[Source data]
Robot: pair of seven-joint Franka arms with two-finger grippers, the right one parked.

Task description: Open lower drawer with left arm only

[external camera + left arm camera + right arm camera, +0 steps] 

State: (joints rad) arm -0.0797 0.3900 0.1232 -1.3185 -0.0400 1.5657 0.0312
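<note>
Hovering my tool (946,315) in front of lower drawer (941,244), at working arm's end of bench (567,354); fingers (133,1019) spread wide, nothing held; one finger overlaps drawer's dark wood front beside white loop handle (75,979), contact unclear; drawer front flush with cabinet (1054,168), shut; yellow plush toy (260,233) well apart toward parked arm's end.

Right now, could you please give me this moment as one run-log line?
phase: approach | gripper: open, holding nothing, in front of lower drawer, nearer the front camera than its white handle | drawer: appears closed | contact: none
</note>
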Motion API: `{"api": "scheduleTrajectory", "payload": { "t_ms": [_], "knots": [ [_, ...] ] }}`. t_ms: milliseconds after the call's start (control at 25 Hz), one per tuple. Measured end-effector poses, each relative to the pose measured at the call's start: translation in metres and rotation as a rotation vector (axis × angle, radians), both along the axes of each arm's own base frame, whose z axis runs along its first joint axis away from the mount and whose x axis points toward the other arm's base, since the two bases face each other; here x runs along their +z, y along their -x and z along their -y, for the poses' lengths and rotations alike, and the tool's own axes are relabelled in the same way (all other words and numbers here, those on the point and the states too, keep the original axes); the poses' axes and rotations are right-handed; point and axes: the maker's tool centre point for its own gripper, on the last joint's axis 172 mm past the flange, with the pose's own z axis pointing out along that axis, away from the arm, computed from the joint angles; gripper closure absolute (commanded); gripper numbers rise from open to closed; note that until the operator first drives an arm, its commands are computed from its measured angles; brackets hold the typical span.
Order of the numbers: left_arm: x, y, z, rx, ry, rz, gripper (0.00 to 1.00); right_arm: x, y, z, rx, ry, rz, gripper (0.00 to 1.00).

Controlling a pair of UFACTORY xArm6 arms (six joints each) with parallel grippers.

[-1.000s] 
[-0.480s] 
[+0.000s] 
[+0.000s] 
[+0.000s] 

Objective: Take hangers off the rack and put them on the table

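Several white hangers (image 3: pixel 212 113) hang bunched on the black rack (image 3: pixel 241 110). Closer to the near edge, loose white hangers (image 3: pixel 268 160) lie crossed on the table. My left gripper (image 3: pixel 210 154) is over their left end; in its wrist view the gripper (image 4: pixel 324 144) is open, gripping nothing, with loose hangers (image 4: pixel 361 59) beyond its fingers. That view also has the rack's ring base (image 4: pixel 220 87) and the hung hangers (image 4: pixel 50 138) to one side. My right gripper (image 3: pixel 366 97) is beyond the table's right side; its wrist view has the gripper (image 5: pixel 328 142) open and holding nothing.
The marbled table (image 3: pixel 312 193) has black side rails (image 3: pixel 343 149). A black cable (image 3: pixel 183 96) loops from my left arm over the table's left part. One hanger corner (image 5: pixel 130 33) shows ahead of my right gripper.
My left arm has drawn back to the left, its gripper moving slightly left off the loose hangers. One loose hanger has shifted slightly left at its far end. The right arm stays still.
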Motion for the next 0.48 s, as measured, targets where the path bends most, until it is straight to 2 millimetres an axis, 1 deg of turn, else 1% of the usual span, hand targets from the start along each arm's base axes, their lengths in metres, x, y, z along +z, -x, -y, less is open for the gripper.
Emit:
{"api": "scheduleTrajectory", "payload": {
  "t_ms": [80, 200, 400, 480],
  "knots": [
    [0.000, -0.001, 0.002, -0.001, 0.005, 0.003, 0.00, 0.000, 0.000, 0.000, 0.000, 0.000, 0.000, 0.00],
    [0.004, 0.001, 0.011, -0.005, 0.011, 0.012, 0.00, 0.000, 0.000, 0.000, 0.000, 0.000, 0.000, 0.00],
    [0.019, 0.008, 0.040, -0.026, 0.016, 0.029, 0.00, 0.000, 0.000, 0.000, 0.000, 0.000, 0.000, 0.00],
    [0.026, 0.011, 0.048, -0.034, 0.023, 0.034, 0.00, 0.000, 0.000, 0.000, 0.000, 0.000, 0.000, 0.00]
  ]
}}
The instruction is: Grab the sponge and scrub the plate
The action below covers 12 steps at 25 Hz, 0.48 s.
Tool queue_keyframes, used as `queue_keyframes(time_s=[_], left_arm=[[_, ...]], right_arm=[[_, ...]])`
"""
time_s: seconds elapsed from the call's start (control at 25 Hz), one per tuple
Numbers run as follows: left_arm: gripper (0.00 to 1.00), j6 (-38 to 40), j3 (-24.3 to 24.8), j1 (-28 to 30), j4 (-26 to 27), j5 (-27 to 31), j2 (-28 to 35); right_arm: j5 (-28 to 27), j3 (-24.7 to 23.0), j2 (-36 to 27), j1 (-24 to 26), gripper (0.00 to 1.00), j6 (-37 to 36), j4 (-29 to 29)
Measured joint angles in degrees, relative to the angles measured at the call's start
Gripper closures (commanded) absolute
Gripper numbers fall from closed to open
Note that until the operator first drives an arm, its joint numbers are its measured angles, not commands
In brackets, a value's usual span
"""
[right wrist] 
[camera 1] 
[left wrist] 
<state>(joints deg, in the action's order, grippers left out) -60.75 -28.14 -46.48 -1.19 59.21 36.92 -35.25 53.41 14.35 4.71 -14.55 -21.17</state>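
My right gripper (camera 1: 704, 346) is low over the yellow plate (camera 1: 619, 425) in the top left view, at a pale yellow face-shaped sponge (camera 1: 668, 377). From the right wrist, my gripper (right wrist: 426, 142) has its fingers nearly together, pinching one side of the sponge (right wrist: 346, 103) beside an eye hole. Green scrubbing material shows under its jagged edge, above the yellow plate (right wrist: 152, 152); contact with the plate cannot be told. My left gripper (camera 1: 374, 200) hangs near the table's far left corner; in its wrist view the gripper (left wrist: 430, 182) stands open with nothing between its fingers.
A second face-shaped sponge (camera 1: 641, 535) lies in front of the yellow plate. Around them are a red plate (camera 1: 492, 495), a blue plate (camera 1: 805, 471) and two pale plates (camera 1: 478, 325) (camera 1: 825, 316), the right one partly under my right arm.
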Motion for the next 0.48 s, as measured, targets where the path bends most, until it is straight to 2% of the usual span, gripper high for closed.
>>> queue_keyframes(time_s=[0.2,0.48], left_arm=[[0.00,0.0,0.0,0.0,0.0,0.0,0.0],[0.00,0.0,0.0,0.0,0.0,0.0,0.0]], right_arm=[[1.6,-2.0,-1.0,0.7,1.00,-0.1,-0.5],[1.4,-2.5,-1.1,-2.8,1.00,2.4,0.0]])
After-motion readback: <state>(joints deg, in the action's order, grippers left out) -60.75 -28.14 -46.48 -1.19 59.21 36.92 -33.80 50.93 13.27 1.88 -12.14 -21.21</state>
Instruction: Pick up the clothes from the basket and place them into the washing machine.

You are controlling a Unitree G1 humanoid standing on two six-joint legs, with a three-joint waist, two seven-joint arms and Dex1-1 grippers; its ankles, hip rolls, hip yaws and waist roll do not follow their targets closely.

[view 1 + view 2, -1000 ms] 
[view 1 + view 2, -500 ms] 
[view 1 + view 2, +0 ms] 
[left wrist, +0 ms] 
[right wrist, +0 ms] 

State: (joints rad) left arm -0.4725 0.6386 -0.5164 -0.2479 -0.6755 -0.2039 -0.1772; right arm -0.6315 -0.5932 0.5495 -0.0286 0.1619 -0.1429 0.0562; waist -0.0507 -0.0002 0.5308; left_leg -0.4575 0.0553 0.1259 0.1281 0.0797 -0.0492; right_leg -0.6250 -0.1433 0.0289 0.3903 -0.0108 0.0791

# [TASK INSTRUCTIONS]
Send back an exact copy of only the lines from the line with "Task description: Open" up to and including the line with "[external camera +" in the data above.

# [EXERCISE OUTPUT]
Task description: Open lower drawer with left arm only

[external camera + left arm camera + right arm camera, +0 steps] 

Nothing else remains for the exercise.